On DVD: Visual, computer effects drive home good message of ‘Inkheart’

Tuesday, June 23, 2009 at 12:00am

'Inkheart' is more than just a visually-stunning children's tale, it also celebrates the idea that reading cultivates the imagination.

Sometimes even an erratic film can make a good point, and that was certainly the case with Inkheart. The film co-starring Brendan Fraser and Paul Bettany, which will be released on DVD Tuesday (New Line), was based on Cornelia Funke’s best-selling novel. That popular volume celebrates the idea that reading cultivates the imagination and is central to intellectual development.

But the various qualifiers and extra details in Funke’s work, plus the character subtleties, are toned down in Iain Softley’s film, which accelerated the visual effects and computer-generated flash and downplayed the lengthy segments with characters talking about the inspiration they received from various books in the past.

Still, the notion of a film where fictional characters can emerge off the printed page and into actual live sequences does have plenty of exciting moments. It helps that besides Fraser and Bettany the excellent cast also includes Eliza Bennett, Jim Broadbent and Helen Mirren.

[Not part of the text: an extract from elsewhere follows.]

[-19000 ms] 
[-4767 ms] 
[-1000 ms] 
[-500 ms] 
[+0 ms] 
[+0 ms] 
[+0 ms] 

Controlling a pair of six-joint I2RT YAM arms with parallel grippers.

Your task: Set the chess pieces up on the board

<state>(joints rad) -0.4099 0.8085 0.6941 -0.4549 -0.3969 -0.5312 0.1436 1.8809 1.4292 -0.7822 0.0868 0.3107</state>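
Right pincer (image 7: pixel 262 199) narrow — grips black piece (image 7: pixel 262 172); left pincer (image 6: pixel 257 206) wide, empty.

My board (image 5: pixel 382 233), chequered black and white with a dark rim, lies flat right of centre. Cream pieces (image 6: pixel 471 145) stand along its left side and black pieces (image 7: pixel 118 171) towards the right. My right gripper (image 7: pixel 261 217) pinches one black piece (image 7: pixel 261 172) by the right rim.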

It juxtaposes bits from The Wizard of Oz, Knights of the Round Table and many other classics. But it faltered in the storytelling department, something that was probably inevitable because the intent was to hook audiences through the camera and special effects magic.

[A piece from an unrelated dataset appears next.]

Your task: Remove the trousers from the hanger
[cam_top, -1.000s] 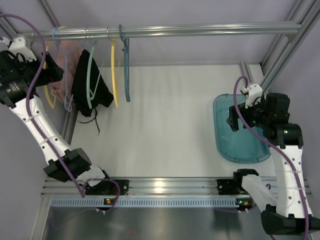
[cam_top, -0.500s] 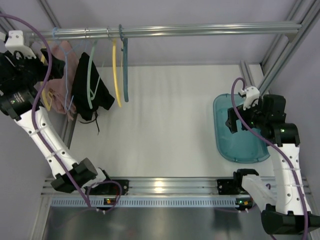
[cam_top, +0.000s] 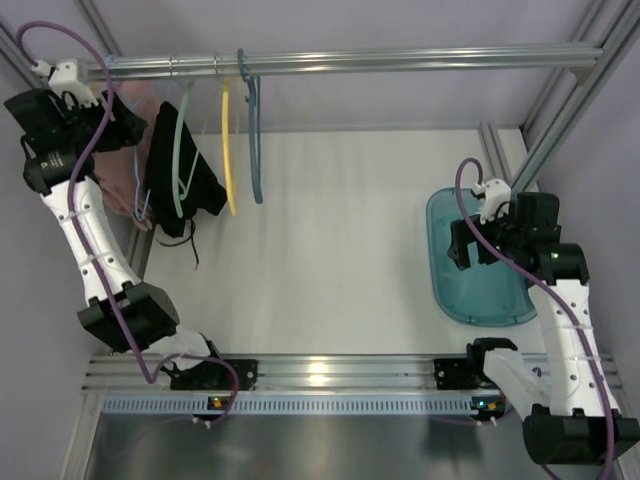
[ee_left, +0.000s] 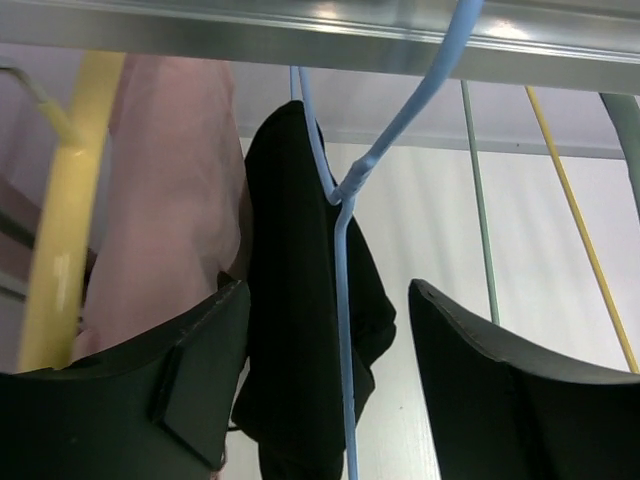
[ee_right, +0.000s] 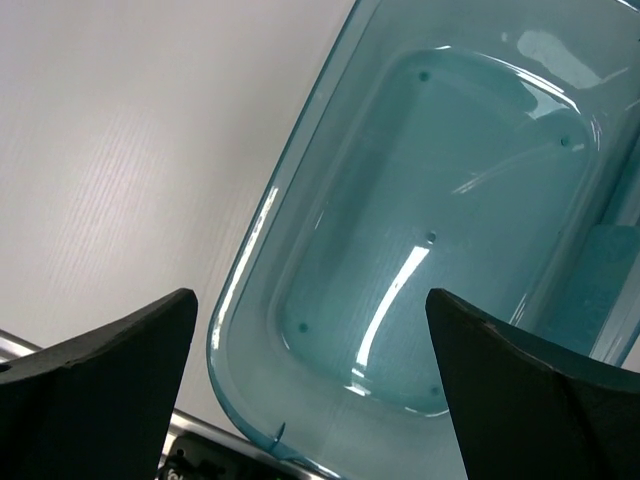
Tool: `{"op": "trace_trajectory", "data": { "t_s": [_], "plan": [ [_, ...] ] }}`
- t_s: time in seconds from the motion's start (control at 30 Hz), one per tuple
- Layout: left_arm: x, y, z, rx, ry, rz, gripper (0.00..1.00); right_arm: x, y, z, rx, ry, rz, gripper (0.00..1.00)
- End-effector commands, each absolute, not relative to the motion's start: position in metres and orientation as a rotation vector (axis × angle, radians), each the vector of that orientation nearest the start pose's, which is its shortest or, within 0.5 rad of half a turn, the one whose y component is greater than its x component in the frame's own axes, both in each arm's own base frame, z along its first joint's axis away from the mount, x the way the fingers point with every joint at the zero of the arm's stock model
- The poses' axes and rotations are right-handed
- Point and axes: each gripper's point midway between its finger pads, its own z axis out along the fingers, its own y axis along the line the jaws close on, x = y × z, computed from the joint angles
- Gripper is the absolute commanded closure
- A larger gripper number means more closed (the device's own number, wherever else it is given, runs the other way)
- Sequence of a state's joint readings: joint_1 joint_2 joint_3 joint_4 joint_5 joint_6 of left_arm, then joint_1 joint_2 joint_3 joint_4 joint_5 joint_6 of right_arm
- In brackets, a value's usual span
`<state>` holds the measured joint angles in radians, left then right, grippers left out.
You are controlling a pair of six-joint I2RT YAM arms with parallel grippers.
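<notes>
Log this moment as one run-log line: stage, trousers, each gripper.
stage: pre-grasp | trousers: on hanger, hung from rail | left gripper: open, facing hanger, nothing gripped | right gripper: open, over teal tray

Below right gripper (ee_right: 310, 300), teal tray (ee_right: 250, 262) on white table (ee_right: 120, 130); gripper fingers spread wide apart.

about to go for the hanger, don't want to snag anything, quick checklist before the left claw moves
1. left claw open: ok
2. hanger lined up between its fingers: ok; depth cannot tell
3. trousers hanging on the hanger: ok
4. hanger hook over the rail: ok
5. pink garment clear of the claw: cannot tell
6. right claw open and empty: ok
</notes>
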<state>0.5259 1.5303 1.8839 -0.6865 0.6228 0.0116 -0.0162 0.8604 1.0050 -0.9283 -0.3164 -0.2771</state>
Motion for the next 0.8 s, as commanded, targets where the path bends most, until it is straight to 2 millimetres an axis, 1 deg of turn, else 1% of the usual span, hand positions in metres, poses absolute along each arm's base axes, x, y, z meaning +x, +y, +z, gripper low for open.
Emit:
{"op": "trace_trajectory", "data": {
  "t_s": [0.0,0.03,0.07,0.1,0.2,0.23,0.37,0.43,0.5,0.53,0.6,0.67,0.73,0.77],
  "plan": [
    [0.421,0.112,0.427,0.004,1.759,-0.150,0.31,0.238,0.038,0.211,-0.432,2.234,0.214,0.01],
    [0.425,0.108,0.426,0.008,1.754,-0.148,0.32,0.238,0.037,0.210,-0.431,2.238,0.211,0.01],
    [0.429,0.110,0.427,0.007,1.734,-0.132,0.34,0.239,0.037,0.209,-0.428,2.245,0.212,0.01],
    [0.433,0.111,0.419,-0.006,1.742,-0.135,0.35,0.241,0.037,0.209,-0.428,2.245,0.212,0.00],
    [0.442,0.111,0.411,-0.010,1.740,-0.124,0.37,0.243,0.037,0.207,-0.427,2.253,0.212,0.01],
    [0.447,0.111,0.406,-0.011,1.751,-0.132,0.39,0.243,0.037,0.206,-0.426,2.256,0.212,0.01],
    [0.452,0.109,0.397,-0.054,1.764,-0.166,0.48,0.247,0.036,0.202,-0.422,2.268,0.210,0.00],
    [0.454,0.110,0.401,-0.055,1.739,-0.159,0.52,0.249,0.036,0.203,-0.418,2.265,0.209,0.01],
    [0.452,0.105,0.398,-0.044,1.727,-0.181,0.57,0.250,0.036,0.203,-0.415,2.270,0.213,0.01],
    [0.451,0.103,0.399,-0.036,1.723,-0.192,0.65,0.251,0.036,0.203,-0.415,2.268,0.213,0.01],
    [0.450,0.101,0.397,-0.046,1.723,-0.213,0.70,0.251,0.036,0.202,-0.413,2.270,0.217,0.01],
    [0.449,0.101,0.403,-0.051,1.698,-0.207,0.79,0.250,0.037,0.201,-0.413,2.271,0.219,0.01],
    [0.443,0.098,0.409,-0.057,1.673,-0.208,0.87,0.248,0.036,0.200,-0.413,2.273,0.218,0.01],
    [0.442,0.098,0.416,-0.056,1.650,-0.199,1.00,0.248,0.036,0.201,-0.413,2.268,0.216,0.01]
  ]
}}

Another film based on a novel that didn’t do so well in the transformation process was Confessions of a Shopaholic, which also comes out on a two- DVD package Tuesday (Touchstone).

But the problem here isn’t so much with the characters as the fact that it’s almost completely unlike the book. Other than the main character (Isla Fisher), this is virtually a new property, one that doesn’t take the cynical or satirical approach favored in the book, which is more a send-off of greed and materialistic excess than a political manifesto.

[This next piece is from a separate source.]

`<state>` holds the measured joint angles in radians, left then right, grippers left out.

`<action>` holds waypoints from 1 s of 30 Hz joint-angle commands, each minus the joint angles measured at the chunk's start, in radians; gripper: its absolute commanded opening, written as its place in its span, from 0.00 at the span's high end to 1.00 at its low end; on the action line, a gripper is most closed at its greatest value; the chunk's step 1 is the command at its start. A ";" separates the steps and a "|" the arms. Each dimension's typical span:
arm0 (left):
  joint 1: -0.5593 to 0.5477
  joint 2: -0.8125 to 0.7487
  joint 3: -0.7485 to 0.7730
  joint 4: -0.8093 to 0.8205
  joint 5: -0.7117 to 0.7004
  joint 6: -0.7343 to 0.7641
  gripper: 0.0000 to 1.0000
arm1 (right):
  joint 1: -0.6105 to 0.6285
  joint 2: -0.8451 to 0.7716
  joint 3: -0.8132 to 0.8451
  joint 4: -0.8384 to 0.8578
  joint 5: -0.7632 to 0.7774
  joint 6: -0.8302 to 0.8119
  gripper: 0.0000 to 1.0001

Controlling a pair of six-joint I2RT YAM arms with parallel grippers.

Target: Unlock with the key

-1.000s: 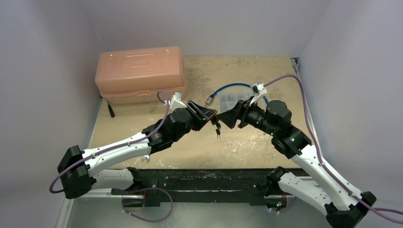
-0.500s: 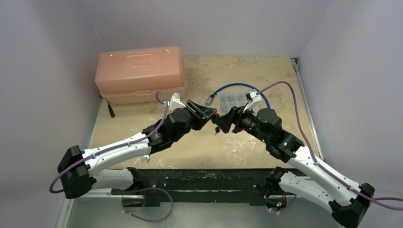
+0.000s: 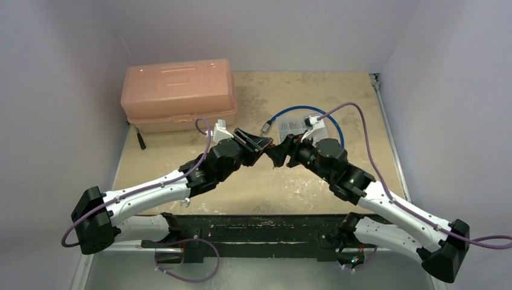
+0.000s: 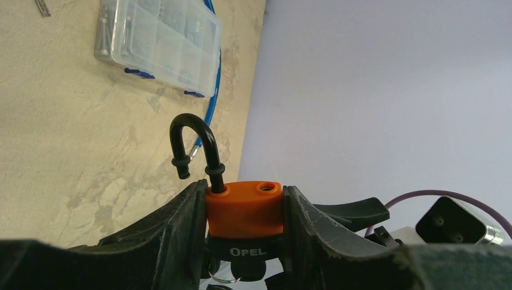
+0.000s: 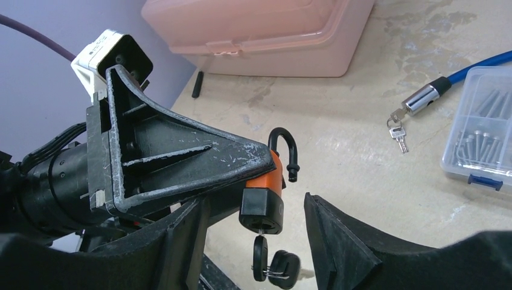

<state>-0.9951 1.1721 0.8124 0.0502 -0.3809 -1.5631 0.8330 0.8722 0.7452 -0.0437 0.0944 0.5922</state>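
Between the fingers of the left gripper (image 4: 244, 192) sits the padlock (image 4: 244, 212), clamped on both sides of its orange-and-black body. Its black shackle (image 4: 194, 142) rises above the fingers and is open, one end free of the body. Below the grip, a key (image 5: 260, 257) sticks in the bottom of the lock, and a second key (image 5: 284, 269) dangles from its ring. The right gripper (image 5: 255, 202) meets the left one tip to tip, jaws apart. Its fingers (image 5: 338, 241) stand either side of the lock's lower end and the hanging keys without touching them. Beyond the right gripper lie a clear screw box (image 5: 483, 145) and a blue cable (image 5: 477, 63). Behind the left one sits a pink case (image 5: 259, 30). All rest on the table (image 5: 338, 139).
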 commanded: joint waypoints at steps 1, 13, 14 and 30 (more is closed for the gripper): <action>-0.004 -0.045 -0.005 0.100 -0.014 -0.021 1.00 | 0.013 0.019 -0.004 0.077 0.049 0.001 0.36; -0.004 -0.056 -0.010 0.105 -0.022 -0.037 1.00 | 0.043 0.052 -0.027 0.122 0.106 -0.017 0.39; -0.004 -0.058 -0.010 0.105 -0.023 -0.042 1.00 | 0.048 0.051 -0.034 0.130 0.111 -0.019 0.40; -0.004 -0.066 -0.014 0.099 -0.015 -0.081 1.00 | 0.157 0.023 -0.183 0.400 0.280 -0.060 0.41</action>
<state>-0.9955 1.1439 0.7887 0.0589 -0.3985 -1.6157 0.9634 0.9066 0.5636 0.2298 0.2916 0.5632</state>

By contrast, though the film is far from being a protest piece, there is more broad humor and slapstick essence here than in the book. Becky Bloomwood (Fisher) is desperate for a job on a fashion magazine and worms her way in by penning a column called “The Girl in the Green Scarf.”

Her efforts land her into some rather dicey territory, and she’s also in love with her boss (Hugh Dancy). The results here are 50 percent screwball romantic comedy and 50 percent farce, but that combination doesn’t equal the completely enjoyable tone of the novel. The second disc includes bloopers, a music video and deleted scenes.


Even though it had scored good to excellent ratings for five previous seasons, the last year of the show Reba was shortened to 13 episodes. Some storylines involving long-running characters were completed, and McEntire, by now an established pro at clever quips and snappy comebacks, enjoyed a strong final season as the only sane person in a household full of wackos.

Reba: Season 6 (20th Century Fox), a two-disc set, will be released Tuesday. Besides all the episodes in the last year, there are some features designed to help bring the show’s loyal fans a sense of closure. Of course, Reba remains in syndication on both Lifetime and various local and super stations, and all five previous seasons are now on DVD.